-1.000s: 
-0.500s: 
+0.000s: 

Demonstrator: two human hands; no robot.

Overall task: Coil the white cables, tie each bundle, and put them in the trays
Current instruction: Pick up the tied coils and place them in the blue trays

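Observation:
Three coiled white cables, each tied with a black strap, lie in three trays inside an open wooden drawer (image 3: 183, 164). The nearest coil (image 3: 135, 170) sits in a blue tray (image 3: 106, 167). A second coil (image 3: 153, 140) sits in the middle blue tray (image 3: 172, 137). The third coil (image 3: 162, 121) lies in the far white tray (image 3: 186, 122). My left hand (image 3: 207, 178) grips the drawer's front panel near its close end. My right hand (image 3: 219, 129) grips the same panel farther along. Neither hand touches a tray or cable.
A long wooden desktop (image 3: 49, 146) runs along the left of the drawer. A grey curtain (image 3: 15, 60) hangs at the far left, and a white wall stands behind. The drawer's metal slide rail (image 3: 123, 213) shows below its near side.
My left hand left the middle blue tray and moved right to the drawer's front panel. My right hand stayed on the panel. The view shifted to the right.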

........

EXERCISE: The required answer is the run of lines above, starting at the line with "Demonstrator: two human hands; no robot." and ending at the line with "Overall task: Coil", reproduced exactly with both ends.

PROBLEM SOLUTION:
Demonstrator: two human hands; no robot.

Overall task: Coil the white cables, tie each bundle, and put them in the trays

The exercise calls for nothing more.